Ne pas être qu'un "patient" ...

Le pique-​nique de Quimperlé

Aujourd’hui, pique-​nique à Troy­sol au bord de l’Isole. Il fait beau, le ciel est bleu.

Qui va venir pour ce premier repas cham­pêtre ? Ma femme et moi sommes émus comme deux collé­giens. Au dernier point-​rencontre, on a décidé pour la première fois de sortir de notre local où nous nous réunis­sons le 2éme mercredi de chaque mois depuis un an. Nous ne sommes que 10 en comp­tant les conjoints.


Je profite de notre avance pour pros­pec­ter un peu les rives de l’Isole en vue d’une future partie de pêche. La mala­die ne réus­sit pas à m’empêcher de prendre encore quelques truites même si elle a détruit ma dexté­rité à sauter de roche en roche, à lancer ma saute­relle près du poste de chasse de dame fario, même si j’enrage quand je passe un quart d’heure à atta­cher mon hameçon…

Voici Louis et sa femme qui arrivent puis ce sont les autres. Embras­sades, le temps qu’il fait, les absents….tiens, cette table sous les chênes est bien placée. Un petit apéri­tif et tout le monde sort ses salades, sa char­cu­te­rie, ses fromages, ses desserts. Et c’est un échange…. le ton monte, les rires aussi –Tiens, j’ai failli oublier mes médi­ca­ments ce midi. Jean nous sert un petit rouge qui ravit notre palais. Je n’ai jamais vu le visage de sa femme si ouvert.

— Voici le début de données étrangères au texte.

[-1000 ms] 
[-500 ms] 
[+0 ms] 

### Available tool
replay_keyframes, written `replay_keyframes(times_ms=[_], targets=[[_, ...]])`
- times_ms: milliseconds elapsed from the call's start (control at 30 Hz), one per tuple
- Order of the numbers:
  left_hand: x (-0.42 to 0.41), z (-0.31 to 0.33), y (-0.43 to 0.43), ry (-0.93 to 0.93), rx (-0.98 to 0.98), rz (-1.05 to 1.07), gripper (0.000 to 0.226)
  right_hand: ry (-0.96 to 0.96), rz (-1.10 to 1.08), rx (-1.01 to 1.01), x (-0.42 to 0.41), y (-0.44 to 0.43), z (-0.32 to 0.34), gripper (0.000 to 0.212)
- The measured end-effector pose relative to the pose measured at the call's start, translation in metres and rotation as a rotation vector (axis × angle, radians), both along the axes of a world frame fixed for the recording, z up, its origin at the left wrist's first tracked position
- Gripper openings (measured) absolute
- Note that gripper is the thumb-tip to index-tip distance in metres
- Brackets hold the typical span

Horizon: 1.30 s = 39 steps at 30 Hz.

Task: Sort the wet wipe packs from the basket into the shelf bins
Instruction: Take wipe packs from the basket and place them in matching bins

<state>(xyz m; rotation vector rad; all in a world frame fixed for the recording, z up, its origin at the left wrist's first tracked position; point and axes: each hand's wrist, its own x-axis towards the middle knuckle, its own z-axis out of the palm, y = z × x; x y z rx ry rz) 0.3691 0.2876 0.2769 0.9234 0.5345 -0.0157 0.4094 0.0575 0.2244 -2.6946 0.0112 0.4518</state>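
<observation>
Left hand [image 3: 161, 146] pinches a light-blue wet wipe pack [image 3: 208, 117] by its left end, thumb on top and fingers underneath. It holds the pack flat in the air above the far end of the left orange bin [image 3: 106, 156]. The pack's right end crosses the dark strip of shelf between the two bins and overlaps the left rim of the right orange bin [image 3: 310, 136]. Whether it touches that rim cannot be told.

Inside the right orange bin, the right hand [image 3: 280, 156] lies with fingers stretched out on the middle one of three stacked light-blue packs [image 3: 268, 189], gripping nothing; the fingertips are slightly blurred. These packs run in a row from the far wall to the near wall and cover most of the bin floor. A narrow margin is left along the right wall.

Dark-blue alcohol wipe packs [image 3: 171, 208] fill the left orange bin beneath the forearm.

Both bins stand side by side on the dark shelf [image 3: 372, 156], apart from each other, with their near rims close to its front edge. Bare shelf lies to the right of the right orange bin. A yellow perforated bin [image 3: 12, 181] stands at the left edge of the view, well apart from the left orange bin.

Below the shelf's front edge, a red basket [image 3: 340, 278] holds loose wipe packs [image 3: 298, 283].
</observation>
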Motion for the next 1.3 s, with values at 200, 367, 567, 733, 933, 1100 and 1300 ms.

Il faut souvent aller cher­cher les gens malades chez eux car ils ont tendance à s’isoler. Avec Claire, nos regards se croisent et se disent « Ils sont heureux en ce moment ! »

Mon dos commence à me faire souf­frir. Il faut que je quitte ce banc sans dossier. Une petite sieste sur l’herbe pour certains, dans un fauteuil pour d’autres. Les femmes se groupent et les confi­dences commencent. J’ai prévu une partie de palets. Placé à 5 mètres, il faut lancer sur une planche en bois des petits ronds de fonte et ça se joue comme à la pétanque. Tout le monde parti­cipe. Beau­coup, n’ont jamais joué. Au début, je fais figure de cham­pion mais pas long­temps car encore ce sacré Parkin­son qui se met à me bloquer la main et m’empêche de bien tenir le palet pour lancer.

Louis réus­sit enfin à poser son palet sur la planche. Son visage rit et il nous dit : « On en fait encore une ? »

Je ne suis sans doute par le seul à ressen­tir des douleurs, mais personne ne se plaint. Il faut lutter et tout le monde semble ravi.

Encore ! la 5ème et on arrête ?

La fatigue est là. Il faut que je m’assoie souvent car mes jambes se bloquent, je perds parfois un peu l’équilibre et mon fauteuil devient mon refuge. C’est dur mais il faut que je joue, que je gagne. Contre qui ? Contre quoi ? Je ne le sais pas.

Il est sept heures… Claire prend le volant pour le retour mais que vois-​je ? Louis qui n’a plus conduit depuis trois mois s’installe lui-​aussi à la place du conducteur.

Il faudra recom­men­cer, sortir à nouveau. Bercé par le ronron de la voiture, je suis serein ce soir, je vois le Parkin­son d’un autre œil, je refuse sa progres­sion tout en l’acceptant. Il faut que je me batte, que nous nous battions.